• _Work item_
The string "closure" may appear on lines of the entries below; report how many such lines there are, and only that.

Stored records:

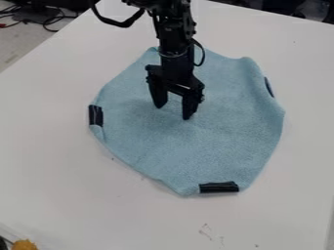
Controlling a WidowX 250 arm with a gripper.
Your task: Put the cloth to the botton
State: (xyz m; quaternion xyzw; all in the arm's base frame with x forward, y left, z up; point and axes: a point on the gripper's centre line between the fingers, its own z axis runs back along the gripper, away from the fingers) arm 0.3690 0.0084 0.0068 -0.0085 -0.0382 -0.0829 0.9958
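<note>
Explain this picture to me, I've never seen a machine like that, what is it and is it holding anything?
The black machine is a robot arm, coming in from the top edge. It ends in a gripper, a simple two-fingered hand. The single picture comes from a fixed camera looking down at a slant. A light blue cloth lies spread on a white table, with black strips at its left, right and bottom edges. The gripper's fingers are apart, with nothing visibly held; whether they touch the cloth, I can't tell.

White table (pixel 52 161); dark cables (pixel 45 23) upper left; yellowish lump (pixel 25 245) lower left.
</note>
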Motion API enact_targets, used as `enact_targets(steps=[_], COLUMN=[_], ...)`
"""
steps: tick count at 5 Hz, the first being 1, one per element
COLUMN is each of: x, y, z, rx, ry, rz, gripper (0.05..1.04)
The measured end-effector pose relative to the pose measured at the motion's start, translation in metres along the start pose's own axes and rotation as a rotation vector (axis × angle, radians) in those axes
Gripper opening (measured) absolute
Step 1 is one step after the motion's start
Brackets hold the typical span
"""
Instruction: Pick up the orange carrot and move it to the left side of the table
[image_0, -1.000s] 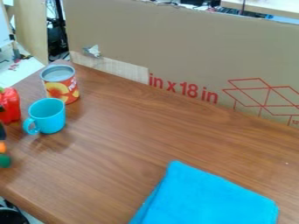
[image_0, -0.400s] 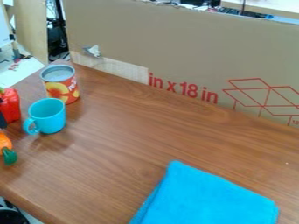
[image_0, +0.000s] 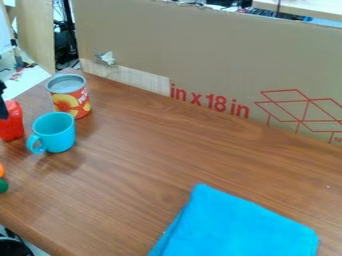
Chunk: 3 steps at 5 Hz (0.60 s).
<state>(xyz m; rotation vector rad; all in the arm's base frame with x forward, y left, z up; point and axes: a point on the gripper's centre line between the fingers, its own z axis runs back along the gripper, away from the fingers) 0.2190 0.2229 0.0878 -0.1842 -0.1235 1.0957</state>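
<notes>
Bright, even light; soft shadows beside the mug (image_0: 55, 132); distant background clutter (image_0: 230, 6) perhaps slightly blurred

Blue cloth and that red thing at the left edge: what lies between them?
The camera view shows the turquoise mug close to the red thing, then bare brown tabletop up to the blue cloth.
</notes>
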Motion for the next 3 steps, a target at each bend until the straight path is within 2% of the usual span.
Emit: enact_targets(steps=[1,2,3], x=[-0.003,-0.015,-0.033], y=[-0.028,-0.052,-0.067], z=[0.028,0.051,0.062], rx=[0.057,0.176,0.201], ry=[-0.009,0.052,0.117], rz=[-0.240,-0.504,-0.752], gripper=[1.003,1.003,1.003])
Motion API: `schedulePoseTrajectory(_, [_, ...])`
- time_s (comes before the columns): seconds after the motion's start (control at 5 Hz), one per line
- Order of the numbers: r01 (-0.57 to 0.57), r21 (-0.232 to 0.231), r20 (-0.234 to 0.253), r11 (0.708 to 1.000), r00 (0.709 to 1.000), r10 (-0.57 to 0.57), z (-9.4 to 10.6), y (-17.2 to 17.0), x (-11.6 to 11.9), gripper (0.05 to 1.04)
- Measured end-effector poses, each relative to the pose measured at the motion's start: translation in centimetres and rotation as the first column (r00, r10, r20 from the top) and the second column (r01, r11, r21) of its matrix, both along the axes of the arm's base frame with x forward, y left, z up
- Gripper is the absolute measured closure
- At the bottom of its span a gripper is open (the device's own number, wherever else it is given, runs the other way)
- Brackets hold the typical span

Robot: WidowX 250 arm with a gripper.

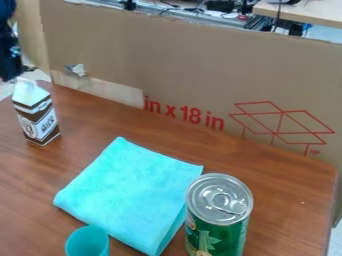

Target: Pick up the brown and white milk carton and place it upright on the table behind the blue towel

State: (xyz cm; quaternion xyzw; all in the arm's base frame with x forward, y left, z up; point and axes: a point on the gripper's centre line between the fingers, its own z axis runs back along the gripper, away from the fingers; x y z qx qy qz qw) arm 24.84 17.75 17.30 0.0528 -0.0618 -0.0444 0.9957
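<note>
The black gripper [9, 55] hangs at the upper left edge, partly cut off by it. Just below and to its right stands a brown and white milk carton [37, 117], upright on the wooden table; whether the two touch I cannot tell. A folded turquoise cloth [133, 192] lies flat near the middle. Right of the cloth, at its lower right edge, a green can [217, 232] with a silver lid stands upright. A teal cup [87, 242] stands by the cloth's lower left side, cut off by the bottom edge.
A tall cardboard panel [194, 65] with red print runs along the back of the wooden table [294, 200]. The table's right edge drops off near the right side of the view. Behind the panel are cables, equipment and another light tabletop [314, 11].
</note>
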Motion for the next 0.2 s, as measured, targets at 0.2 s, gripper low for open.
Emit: schedulePoseTrajectory(0.2, [0.038, -0.018, -0.036, 0.999, 0.999, -0.039, -0.27, -2.68, -3.24, 0.081])
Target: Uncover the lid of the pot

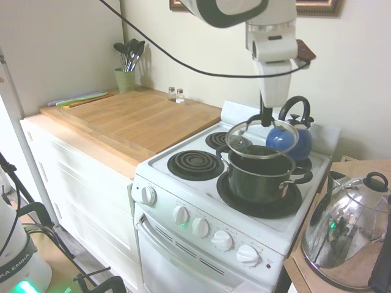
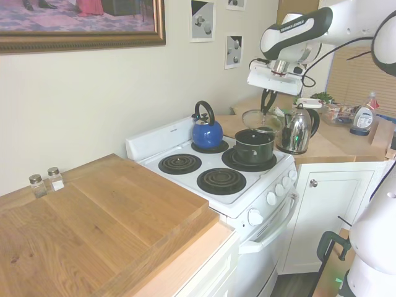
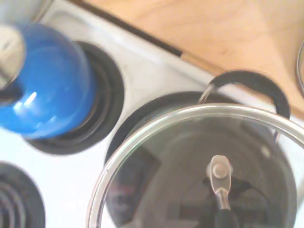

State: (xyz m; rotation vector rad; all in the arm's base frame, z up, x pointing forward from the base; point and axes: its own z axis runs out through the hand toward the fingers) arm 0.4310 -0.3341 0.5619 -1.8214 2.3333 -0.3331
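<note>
Lid [image 1: 261, 138] is off the pot [image 1: 259, 175], hanging tilted just above it, a clear gap showing at the rim. Tool [image 1: 266, 119] is clamped on the lid's black handle from above. Pot sits on the front burner of the stove [image 1: 183, 183], blue kettle [image 1: 292, 138] behind it. Uncovering looks mostly done; left: setting the lid down somewhere, likely on the counter [image 1: 137, 119].

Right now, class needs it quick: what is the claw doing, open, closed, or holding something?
Claw: closed on the lid, held lifted above the pot.
</note>
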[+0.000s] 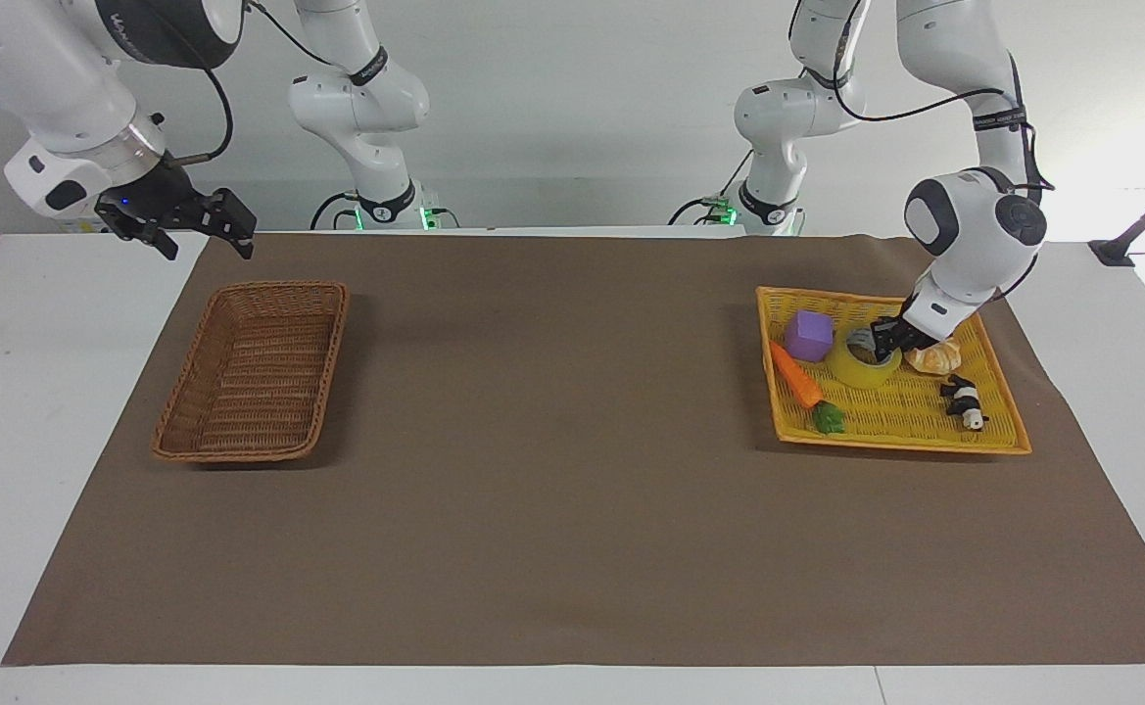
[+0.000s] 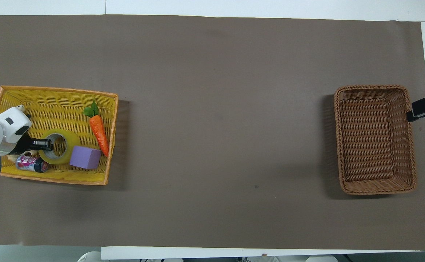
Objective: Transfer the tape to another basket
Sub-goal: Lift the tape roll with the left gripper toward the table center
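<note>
The left end effector clamps the translucent yellow tape roll's wall for lifting toward the brown wicker basket; the right end effector, fingers apart, waits.

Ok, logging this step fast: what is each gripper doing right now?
Left gripper: shut on the tape, over the yellow tray.
Right gripper: open, holding nothing, waiting by the basket.

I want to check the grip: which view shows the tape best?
The overhead view: the tape shows its whole ring and core, the left gripper at its wall. The facing view shows the tape low and partly covered by the gripper.
</note>
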`<state>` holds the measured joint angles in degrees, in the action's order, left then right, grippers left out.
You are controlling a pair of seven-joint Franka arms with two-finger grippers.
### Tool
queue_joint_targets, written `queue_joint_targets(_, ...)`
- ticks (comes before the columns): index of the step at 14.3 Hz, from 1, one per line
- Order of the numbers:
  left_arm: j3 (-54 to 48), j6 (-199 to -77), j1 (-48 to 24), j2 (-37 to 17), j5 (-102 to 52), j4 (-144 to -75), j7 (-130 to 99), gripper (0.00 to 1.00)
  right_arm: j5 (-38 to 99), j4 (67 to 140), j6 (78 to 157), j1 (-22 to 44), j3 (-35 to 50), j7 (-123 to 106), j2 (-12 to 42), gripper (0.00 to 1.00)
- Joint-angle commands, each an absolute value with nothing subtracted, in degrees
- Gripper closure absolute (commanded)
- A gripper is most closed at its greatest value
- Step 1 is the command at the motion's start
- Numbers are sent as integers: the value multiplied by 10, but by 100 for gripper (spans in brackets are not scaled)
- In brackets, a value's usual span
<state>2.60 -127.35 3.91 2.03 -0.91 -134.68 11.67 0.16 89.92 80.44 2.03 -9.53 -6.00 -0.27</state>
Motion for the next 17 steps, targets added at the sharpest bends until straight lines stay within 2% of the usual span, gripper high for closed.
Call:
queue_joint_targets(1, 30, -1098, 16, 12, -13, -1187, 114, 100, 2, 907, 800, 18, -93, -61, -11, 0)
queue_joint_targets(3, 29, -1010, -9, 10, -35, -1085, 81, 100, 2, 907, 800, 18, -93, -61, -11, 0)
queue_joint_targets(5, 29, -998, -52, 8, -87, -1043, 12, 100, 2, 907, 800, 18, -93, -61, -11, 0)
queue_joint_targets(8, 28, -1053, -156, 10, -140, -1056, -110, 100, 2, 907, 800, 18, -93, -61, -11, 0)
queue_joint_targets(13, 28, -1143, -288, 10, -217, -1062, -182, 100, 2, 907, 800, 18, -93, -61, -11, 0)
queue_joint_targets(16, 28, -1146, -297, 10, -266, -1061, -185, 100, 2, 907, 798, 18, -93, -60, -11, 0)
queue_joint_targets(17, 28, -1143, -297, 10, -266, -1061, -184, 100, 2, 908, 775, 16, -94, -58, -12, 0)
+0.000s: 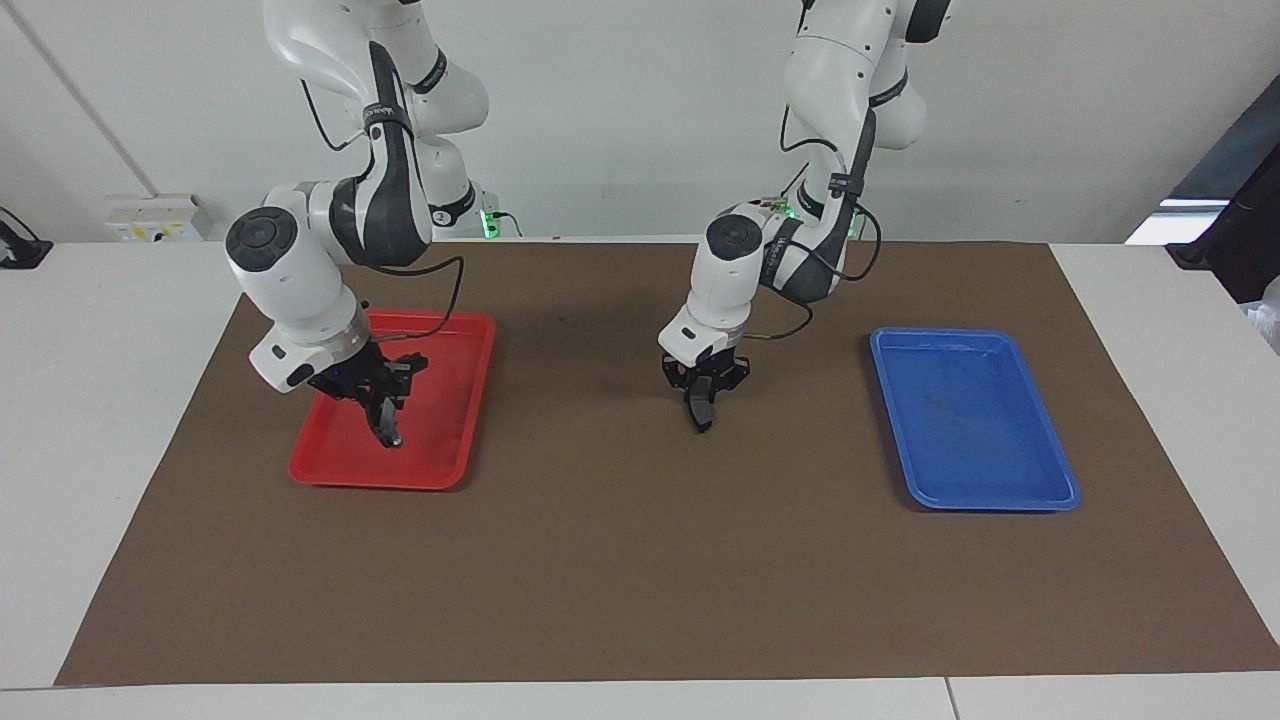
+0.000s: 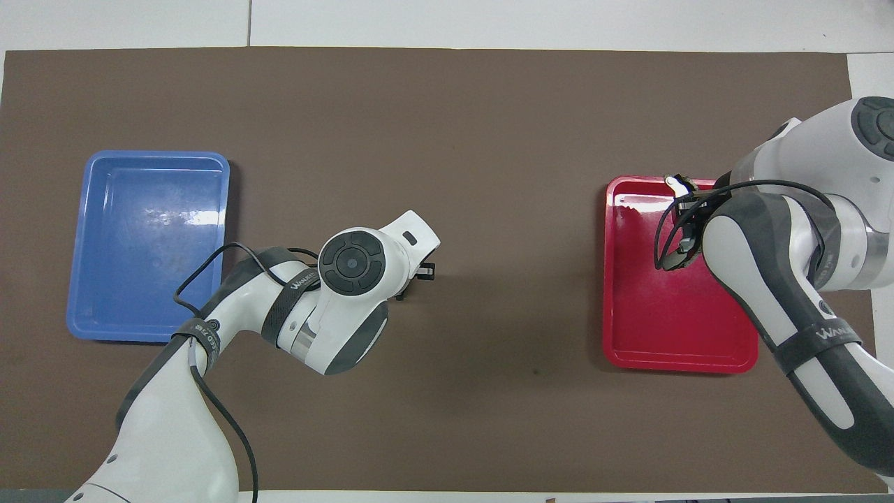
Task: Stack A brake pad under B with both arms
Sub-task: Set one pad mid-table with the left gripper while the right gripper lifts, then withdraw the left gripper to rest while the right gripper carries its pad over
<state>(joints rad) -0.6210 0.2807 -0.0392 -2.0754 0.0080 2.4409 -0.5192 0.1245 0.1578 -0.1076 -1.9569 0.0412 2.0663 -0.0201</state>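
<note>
- The left gripper (image 1: 703,392) hangs low over the brown mat (image 1: 640,570), about midway between the two trays. Its fingers are pressed onto a short dark piece that points down below them, which looks to be the A brake pad (image 1: 703,412). The overhead view hides it under the wrist, so this is not certain.
- The pad's lower tip is just above the mat, with bare mat all around it.
- The right gripper (image 1: 386,418) is over the red tray (image 1: 455,400), inside the tray's rim and toward the edge nearer the table end. Its fingers pinch B (image 2: 672,260), the thin black curved pad. From above, B shows as a dark arc with a light tab at the end farther from the robots.
- B's lower end hangs close over the red tray's floor; I cannot tell whether it touches.
- The rest of the red tray's floor shows bare.
- The blue tray (image 1: 975,420) lies at the left arm's end of the mat, well apart from both grippers.
- A wide strip of mat runs open between the trays and along the edge farthest from the robots, and white table (image 1: 100,350) borders the mat.
</note>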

• _Answer to the problem_
2